Readers beware, this novel touches upon both physical and sexual abuse, and while extreme details are not given, the allusion of these acts against a child create vivid enough depictions and it is impossible not to feel Mariah’s pain as she attempts to heal, especially as she begins to open up to Phoenix and tell how she survived.

Faegen does something extremely interesting in this series, which is something not often attempted by writers, and it is that she overlaps the storyline of The Mephisto Mark with its prequel, The Mephisto Kiss.  For those who have read the prior novels in the series, you may note that Mariah’s story sounds very familiar because we’ve indeed heard it before in the second novel.  However, whereas The Mephisto Kiss skates over much of Mariah’s life, focusing more so on the points that deal with Jordan, from her adoption from an orphanage to her reuniting with Mariah, readers get the other side of the story in The Mephisto Mark.  Here, readers who wondered how Mariah survived while Jordan grew up in luxury get their answers, and while it isn’t a pleasant or happy story, it is beautifully told.  It’s gut wrenching at times, but Mariah is a triumphant survivor of abuse, and as she works through her past, she opens doors for others, such as Phoenix, allowing him to move on and do what’s right by all his brothers and the memory of Jane.

The Mephisto Mark also charges on past the cliffhanger from The Mephisto Kiss, shedding light on what happens after Jordan’s naive decision concerning Eryx, weaving the two novels together even more as the story unfolds.  It’s a perfect set up, in my opinion, and I love how seamlessly both novels intertwine.  This is also why I strongly believe that readers of this series should read these novels in order.  While it is true that a new reader to the series could actually begin with The Mephisto Mark, I strongly advise against it for a number of reasons.  Because of the deep intertwining between The Mephisto Kiss and The Mephisto Mark, I believe too much information would be divulged concerning the events in The Mephisto Kiss and Jordan.  Likewise, a truth is outted in The Mephisto Mark that, until this third installment, I believed to be wholeheartedly true.  I was surprised to learn that it wasn’t, which is turn changed everything, especially as it’s a main focus in both of the prior novels, and this is another reason I believe this series should be read in order; otherwise it will take away from the extreme surprise Faegen has in store for her readers.

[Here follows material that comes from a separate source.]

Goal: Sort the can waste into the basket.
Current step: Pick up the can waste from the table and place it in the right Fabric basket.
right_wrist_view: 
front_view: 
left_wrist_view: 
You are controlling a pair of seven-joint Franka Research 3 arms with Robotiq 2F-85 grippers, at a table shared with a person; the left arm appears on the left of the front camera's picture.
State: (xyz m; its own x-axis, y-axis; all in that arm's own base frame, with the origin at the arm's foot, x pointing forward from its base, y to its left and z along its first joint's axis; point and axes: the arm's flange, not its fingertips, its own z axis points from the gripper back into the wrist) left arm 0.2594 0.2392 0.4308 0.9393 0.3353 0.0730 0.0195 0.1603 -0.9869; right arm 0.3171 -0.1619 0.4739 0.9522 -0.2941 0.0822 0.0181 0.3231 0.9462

In my humble opinion, all the novels in The Mephisto Covenant series has been perfectly executed, and I’ve loved them all immensely.  I highly suggest you read all three because they’re that superb, but book three is now definitely my favorite.  It’s so raw and deep, getting under your skin, leaving long lasting memories.

I am excited to see where this series goes from here, especially as Faegen gives readers a hint of what’s to come in the fourth installment of this epic series.  And, based on what I know from The Mephisto Mark, the fourth installment is going to go into uncharted waters.  It will be like none other, that’s for sure, and I can’t wait. Five stars.

5 stars

Pink Publishing, LLC has been extremely gracious in allowing me to read an ARC of this amazing novel, via Netgalley, prior to its release on September 24, 2013.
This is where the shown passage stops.